Jagdish Bhagwati and other potential candidates. Here are my suggestions from 2007, apart from O V Vijayan and E Sreedharan: “N R Narayana Murthy or Ratan Tata or Lakshmi Mittal or Azim Premji… K P S Gill,… Jagdish Bhagwati,… C K Prahalad,… Arundhati Ghose,… Fathima Beevi,… Vandana Shiva”. Yes, there are/were many deserving candidates. Ratan Tata is also one of Dhume’s suggestions, along with Rahul Dravid (I would never suggest a cricket player). By the way, I think Jagdish Bhagwati may be a US citizen, in which case he’s not eligible for the post and both of us would be wrong.
The presidential palace. No, I didn’t say anything about this in 2007, and yes, 300 acres or 340 rooms just suggests the place is huge, a place of unimaginable privilege
Excellence of past Presidents. I said in 2007: “So far as I can tell, none of the politicians who held the position particularly distinguished himself.” The point is obvious, and whatever phrases we used, both Dhume and I basically said that.
Kalam and Radhakrishnan as good Presidents. I said in 2007: “Kalam, on the other hand, certainly stood out. This is quite possibly because he was a working engineer, not a politician… Perhaps the scholar Sarvepalli Radhakrishnan was a good President, for he was a towering intellect”.
Dynasty loyalists. I said in 2007: “The problem is that ….the Congress – which cannot think beyond the interests of the Nehru Dynasty… are not particularly thrilled at the prospect of an activist President. They would much rather have someone who will do what they are told. This may well be a reason for choosing Prathibha Patil…”
It’s rather clear that the prior art argument doesn’t work very well, because almost all the points made were covered by me either in 2007 or 2017 before Dhume’s 2017 piece. And the laws about copyright and ‘fair use’ are such that it is acceptable for someone to use another’s ideas for limited research and educational purposes.
Therefore let me grant that I have no reason to believe that Dhume is not capable of arriving at all these ideas by himself, which seems to be crux of his argument. Hey, I can do “damning with faint praise” with the best of ‘em.
But there is also the dictum that “plagiarism is stealing from one person; research is stealing from many people”. In these days of efficient Google searches, and crowdsourcing on Twitter, it is astonishing how much one can dig up through due diligence, and one may unconsciously internalize what one read somewhere.
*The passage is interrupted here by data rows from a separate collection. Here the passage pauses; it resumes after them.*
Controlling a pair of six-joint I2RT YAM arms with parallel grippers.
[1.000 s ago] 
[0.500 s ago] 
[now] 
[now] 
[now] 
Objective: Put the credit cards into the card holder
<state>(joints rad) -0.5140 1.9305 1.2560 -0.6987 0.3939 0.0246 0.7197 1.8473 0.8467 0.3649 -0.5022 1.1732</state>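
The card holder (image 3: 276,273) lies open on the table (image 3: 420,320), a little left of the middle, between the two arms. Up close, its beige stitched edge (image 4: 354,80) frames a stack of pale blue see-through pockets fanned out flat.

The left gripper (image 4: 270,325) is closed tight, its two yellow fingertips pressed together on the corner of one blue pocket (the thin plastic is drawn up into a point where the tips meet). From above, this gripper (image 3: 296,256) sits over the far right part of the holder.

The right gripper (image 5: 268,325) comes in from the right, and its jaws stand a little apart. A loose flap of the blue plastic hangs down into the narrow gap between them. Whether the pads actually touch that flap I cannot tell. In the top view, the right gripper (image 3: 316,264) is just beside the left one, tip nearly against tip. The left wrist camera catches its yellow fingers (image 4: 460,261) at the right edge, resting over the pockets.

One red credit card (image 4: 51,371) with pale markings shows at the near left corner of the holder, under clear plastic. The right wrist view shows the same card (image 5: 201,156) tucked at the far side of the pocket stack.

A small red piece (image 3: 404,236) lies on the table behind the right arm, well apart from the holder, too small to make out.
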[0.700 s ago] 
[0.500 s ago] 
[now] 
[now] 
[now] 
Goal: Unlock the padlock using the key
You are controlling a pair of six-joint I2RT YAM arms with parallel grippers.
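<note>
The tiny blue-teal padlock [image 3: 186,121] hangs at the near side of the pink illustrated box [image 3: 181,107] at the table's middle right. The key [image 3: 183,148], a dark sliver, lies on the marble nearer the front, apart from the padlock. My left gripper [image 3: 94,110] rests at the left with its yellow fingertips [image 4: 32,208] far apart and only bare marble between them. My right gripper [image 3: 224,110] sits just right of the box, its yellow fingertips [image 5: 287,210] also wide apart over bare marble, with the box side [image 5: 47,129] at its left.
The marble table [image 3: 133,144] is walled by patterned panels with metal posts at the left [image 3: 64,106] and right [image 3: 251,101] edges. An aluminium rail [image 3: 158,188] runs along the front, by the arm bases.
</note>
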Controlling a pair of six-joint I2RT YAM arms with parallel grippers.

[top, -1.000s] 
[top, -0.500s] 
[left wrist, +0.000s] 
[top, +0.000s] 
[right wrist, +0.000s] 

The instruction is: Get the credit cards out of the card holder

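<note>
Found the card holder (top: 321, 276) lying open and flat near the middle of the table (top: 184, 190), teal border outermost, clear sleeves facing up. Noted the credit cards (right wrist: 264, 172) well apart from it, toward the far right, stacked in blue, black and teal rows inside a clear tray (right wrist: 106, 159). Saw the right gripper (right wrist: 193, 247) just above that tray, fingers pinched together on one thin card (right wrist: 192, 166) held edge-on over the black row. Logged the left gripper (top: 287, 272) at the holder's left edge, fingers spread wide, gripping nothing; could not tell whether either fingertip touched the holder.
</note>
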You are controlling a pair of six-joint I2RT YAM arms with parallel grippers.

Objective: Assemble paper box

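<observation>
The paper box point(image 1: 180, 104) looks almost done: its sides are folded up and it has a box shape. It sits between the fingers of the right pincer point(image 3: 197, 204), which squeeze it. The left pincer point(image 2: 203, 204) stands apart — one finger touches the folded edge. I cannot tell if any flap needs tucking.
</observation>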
As a non-professional journalist, I have had the luxury of having consistent opinions over time, and I have suffered for it. For the longest time, I was a complete outlier. Then I was kicked off one newspaper not for what I wrote, but because the opinion editor didn’t like my political perspective. I stopped writing for another because the sub editor, who disagreed with my perspective, made it clear through unreasonable demands that he didn’t want me there. So I’m not about to change now. But there has long been a Leftie stranglehold on opinion, which basically prevents any dissent; and that extends to their online acolytes on Twitter and Facebook. They have been masters of ‘manufacturing consent’.
Therefore if Dhume feels that there is a Hindutva Troll Army [sic] after him, I sympathize. Personally, I don’t know anything about this, and they are all big boys and can take care of themselves.